[Opening Source data section]
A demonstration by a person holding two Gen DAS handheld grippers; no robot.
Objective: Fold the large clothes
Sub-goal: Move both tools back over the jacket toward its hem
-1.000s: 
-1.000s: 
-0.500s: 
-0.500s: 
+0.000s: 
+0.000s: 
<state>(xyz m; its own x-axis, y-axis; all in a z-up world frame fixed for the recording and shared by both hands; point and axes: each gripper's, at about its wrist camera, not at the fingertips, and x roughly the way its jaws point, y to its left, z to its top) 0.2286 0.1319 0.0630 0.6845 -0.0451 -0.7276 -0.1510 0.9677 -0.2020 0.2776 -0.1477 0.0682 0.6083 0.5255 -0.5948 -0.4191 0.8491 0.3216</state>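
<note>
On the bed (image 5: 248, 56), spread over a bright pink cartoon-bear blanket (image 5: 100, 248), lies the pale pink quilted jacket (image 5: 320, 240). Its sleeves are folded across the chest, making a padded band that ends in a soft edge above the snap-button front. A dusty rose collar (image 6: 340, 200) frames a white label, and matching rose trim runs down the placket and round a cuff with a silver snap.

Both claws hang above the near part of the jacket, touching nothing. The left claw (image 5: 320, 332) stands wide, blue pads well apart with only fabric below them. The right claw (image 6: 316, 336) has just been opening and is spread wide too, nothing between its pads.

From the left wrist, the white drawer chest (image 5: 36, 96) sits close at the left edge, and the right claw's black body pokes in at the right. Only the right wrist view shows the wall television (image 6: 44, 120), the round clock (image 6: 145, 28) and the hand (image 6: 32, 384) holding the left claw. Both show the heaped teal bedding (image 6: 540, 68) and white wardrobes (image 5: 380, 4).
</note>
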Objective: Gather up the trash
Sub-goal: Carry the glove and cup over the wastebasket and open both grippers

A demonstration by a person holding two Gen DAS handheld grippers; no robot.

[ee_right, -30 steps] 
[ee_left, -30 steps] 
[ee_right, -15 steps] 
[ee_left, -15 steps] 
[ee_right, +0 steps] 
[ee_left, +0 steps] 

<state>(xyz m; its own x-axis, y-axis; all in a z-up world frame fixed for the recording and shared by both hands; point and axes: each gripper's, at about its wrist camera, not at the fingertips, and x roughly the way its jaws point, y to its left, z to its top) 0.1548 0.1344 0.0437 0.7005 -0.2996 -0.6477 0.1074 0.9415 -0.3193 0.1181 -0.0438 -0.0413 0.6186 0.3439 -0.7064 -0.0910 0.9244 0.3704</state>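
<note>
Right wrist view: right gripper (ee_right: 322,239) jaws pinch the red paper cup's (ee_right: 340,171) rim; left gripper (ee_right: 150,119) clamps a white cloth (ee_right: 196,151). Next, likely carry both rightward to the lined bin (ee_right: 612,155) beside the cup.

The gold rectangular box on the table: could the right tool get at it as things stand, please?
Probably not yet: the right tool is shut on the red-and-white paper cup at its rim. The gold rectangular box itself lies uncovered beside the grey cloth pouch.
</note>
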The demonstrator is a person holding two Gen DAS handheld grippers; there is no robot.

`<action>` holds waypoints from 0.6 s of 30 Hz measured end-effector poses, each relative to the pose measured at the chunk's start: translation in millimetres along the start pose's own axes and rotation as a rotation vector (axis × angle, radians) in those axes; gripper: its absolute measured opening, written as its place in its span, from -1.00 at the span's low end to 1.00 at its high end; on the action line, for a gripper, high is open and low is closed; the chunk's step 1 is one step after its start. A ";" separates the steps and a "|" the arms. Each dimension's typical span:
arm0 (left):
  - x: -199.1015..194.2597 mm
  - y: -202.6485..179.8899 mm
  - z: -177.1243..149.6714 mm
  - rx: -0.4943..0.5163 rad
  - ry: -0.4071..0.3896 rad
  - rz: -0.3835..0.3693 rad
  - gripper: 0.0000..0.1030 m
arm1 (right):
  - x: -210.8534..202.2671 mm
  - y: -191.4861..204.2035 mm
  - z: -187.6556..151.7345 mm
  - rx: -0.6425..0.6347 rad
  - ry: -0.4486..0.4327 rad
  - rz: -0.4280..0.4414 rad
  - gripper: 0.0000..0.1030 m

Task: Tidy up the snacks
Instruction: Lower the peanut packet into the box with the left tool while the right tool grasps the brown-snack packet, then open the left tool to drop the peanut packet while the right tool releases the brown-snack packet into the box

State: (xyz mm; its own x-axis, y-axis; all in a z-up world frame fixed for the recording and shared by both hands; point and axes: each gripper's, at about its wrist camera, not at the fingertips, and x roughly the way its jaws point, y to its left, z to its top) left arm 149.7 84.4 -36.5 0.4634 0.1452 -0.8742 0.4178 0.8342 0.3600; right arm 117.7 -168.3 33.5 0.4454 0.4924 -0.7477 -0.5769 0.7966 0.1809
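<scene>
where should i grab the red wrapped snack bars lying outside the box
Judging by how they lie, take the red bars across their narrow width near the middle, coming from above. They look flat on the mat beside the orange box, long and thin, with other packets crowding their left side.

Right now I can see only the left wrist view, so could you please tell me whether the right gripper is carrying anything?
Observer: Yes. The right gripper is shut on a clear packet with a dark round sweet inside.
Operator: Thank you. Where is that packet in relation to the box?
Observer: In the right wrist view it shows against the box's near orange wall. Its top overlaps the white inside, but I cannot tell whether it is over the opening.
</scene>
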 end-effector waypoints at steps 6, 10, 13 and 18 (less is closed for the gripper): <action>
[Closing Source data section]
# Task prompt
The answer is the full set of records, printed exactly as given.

# Solved problem
A demonstration by a person holding two Gen DAS handheld grippers; no robot.
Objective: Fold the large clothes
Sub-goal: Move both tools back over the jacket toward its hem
-1.000s: 
-1.000s: 
-0.500s: 
-0.500s: 
+0.000s: 
+0.000s: 
<state>(xyz m; its own x-axis, y-axis; all in a z-up world frame fixed for the recording and shared by both hands; point and axes: each gripper's, at about its wrist camera, not at the fingertips, and x roughly the way its jaws point, y to its left, z to its top) 0.2286 0.1319 0.0630 0.6845 -0.0451 -0.7276 -0.1510 0.9677 -0.2020 0.2776 -0.1477 0.0682 0.6083 0.5255 -0.5948 -0.4191 0.8491 0.3216</state>
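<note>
On the bed (image 5: 248, 56), spread over a bright pink cartoon-bear blanket (image 5: 100, 248), lies the pale pink quilted jacket (image 5: 320, 240). Its sleeves are folded across the chest, making a padded band that ends in a soft edge above the snap-button front. A dusty rose collar (image 6: 340, 200) frames a white label, and matching rose trim runs down the placket and round a cuff with a silver snap.

Both claws hang above the near part of the jacket, touching nothing. The left claw (image 5: 320, 332) stands wide, blue pads well apart with only fabric below them. The right claw (image 6: 316, 336) has just been opening and is spread wide too, nothing between its pads.

From the left wrist, the white drawer chest (image 5: 36, 96) sits close at the left edge, and the right claw's black body pokes in at the right. Only the right wrist view shows the wall television (image 6: 44, 120), the round clock (image 6: 145, 28) and the hand (image 6: 32, 384) holding the left claw. Both show the heaped teal bedding (image 6: 540, 68) and white wardrobes (image 5: 380, 4).
</note>
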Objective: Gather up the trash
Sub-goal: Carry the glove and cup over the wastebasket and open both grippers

A demonstration by a person holding two Gen DAS handheld grippers; no robot.

[ee_right, -30 steps] 
[ee_left, -30 steps] 
[ee_right, -15 steps] 
[ee_left, -15 steps] 
[ee_right, +0 steps] 
[ee_left, +0 steps] 

<state>(xyz m; its own x-axis, y-axis; all in a z-up world frame fixed for the recording and shared by both hands; point and axes: each gripper's, at about its wrist camera, not at the fingertips, and x roughly the way its jaws point, y to its left, z to its top) 0.1548 0.1344 0.0437 0.7005 -0.2996 -0.6477 0.1074 0.9415 -0.3193 0.1181 -0.0438 -0.0413 0.6186 0.3439 -0.7064 -0.0910 0.9244 0.3704</state>
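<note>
Right wrist view: right gripper (ee_right: 322,239) jaws pinch the red paper cup's (ee_right: 340,171) rim; left gripper (ee_right: 150,119) clamps a white cloth (ee_right: 196,151). Next, likely carry both rightward to the lined bin (ee_right: 612,155) beside the cup.

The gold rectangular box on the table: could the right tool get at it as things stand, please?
Probably not yet: the right tool is shut on the red-and-white paper cup at its rim. The gold rectangular box itself lies uncovered beside the grey cloth pouch.
</note>
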The demonstrator is a person holding two Gen DAS handheld grippers; there is no robot.

`<action>` holds waypoints from 0.6 s of 30 Hz measured end-effector poses, each relative to the pose measured at the chunk's start: translation in millimetres along the start pose's own axes and rotation as a rotation vector (axis × angle, radians) in those axes; gripper: its absolute measured opening, written as its place in its span, from -1.00 at the span's low end to 1.00 at its high end; on the action line, for a gripper, high is open and low is closed; the chunk's step 1 is one step after its start. A ";" separates the steps and a "|" the arms. Each dimension's typical span:
arm0 (left):
  - x: -199.1015..194.2597 mm
  - y: -202.6485..179.8899 mm
  - z: -177.1243..149.6714 mm
  - rx: -0.4943..0.5163 rad
  - ry: -0.4071..0.3896 rad
  - rz: -0.3835..0.3693 rad
  - gripper: 0.0000..0.1030 m
arm1 (right):
  - x: -210.8534..202.2671 mm
  - y: -191.4861..204.2035 mm
  - z: -187.6556..151.7345 mm
  - rx: -0.6425..0.6347 rad
  - ry: -0.4486..0.4327 rad
  - rz: -0.4280..0.4414 rad
  - gripper: 0.0000..0.1030 m

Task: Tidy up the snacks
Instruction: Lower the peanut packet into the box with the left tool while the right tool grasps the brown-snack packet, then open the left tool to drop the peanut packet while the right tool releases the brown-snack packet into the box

State: (xyz mm; its own x-axis, y-axis; all in a z-up world frame fixed for the recording and shared by both hands; point and axes: each gripper's, at about its wrist camera, not at the fingertips, and x roughly the way its jaws point, y to its left, z to its top) left arm 149.7 84.4 -36.5 0.4634 0.1452 -0.8742 0.4178 0.8342 0.3600; right arm 117.7 -168.3 33.5 0.4454 0.4924 -0.7477 -0.5769 0.7966 0.1809
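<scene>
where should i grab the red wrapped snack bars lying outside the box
Judging by how they lie, take the red bars across their narrow width near the middle, coming from above. They look flat on the mat beside the orange box, long and thin, with other packets crowding their left side.

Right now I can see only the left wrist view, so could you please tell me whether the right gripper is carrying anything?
Observer: Yes. The right gripper is shut on a clear packet with a dark round sweet inside.
Operator: Thank you. Where is that packet in relation to the box?
Observer: In the right wrist view it shows against the box's near orange wall. Its top overlaps the white inside, but I cannot tell whether it is over the opening.
</scene>
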 end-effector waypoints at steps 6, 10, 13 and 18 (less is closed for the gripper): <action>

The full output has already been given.